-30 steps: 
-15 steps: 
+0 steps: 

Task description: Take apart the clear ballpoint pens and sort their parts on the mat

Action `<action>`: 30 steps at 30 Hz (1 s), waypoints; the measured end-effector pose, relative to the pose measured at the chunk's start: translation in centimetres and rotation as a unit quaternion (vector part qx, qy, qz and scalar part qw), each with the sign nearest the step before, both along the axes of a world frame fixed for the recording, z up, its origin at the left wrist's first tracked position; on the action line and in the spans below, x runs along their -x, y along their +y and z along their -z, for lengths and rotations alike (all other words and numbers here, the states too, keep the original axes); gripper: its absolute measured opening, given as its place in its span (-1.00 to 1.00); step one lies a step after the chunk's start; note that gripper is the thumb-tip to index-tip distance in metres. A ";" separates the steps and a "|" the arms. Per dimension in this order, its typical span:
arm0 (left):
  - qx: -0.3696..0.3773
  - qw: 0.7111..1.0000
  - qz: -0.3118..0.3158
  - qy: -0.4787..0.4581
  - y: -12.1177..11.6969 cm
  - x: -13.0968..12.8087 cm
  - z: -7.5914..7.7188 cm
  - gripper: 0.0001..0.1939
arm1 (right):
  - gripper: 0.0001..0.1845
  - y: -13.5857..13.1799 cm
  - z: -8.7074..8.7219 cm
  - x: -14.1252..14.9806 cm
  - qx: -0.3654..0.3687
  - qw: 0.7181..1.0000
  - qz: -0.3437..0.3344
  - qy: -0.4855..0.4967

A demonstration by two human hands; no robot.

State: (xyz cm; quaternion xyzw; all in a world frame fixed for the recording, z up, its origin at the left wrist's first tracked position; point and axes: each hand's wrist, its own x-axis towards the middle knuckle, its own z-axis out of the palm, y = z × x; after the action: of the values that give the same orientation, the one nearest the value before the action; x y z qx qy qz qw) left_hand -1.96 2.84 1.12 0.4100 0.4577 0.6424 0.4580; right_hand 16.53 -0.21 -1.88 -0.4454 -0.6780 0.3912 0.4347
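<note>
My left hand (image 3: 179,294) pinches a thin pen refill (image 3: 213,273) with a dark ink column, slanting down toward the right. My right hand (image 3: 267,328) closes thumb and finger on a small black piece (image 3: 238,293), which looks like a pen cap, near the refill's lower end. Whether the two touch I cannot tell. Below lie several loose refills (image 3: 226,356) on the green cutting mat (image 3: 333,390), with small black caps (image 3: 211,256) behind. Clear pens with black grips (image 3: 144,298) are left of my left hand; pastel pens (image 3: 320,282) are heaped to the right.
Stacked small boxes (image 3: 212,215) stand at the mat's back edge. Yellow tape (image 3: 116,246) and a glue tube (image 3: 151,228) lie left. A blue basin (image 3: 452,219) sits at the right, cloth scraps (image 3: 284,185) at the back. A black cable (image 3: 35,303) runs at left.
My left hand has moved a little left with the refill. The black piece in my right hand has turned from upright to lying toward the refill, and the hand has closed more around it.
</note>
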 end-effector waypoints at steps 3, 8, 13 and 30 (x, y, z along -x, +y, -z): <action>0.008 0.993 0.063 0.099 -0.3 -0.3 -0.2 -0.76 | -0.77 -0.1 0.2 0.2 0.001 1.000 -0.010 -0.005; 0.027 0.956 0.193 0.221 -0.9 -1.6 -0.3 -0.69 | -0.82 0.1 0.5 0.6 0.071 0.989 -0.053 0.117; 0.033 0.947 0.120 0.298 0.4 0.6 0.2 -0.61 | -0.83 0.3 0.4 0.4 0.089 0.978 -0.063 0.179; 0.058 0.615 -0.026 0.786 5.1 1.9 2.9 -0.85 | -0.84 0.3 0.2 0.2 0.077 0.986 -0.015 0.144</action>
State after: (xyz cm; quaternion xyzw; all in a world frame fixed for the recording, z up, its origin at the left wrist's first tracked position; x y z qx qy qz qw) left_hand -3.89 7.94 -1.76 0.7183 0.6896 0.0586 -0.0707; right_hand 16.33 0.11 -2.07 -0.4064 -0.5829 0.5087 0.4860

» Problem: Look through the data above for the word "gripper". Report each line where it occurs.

» Solution to this task:
Action `<action>`: 30 steps at 30 Hz (1 s), waypoints; the measured end-effector pose, relative to the pose measured at the chunk's start: translation in centimetres and rotation as a unit quaternion (vector part qx, qy, qz and scalar part qw), each with the sign nearest the step before, both along the axes of a world frame fixed for the recording, z up, its origin at the left wrist's first tracked position; on the action line and in the spans below, x runs along their -x, y along their +y and z along their -z, for lengths and rotations alike (all other words and numbers here, the states too, keep the original axes); gripper: its absolute measured opening, given as its place in its span (-1.00 to 1.00); step one lies a step after the chunk's start; note that gripper is the thumb-tip to index-tip distance in metres. A ";" separates the steps and a "|" the arms. Per dimension in this order, its typical span:
  - gripper: 0.0001..0.1939
  - gripper: 0.0001..0.1845

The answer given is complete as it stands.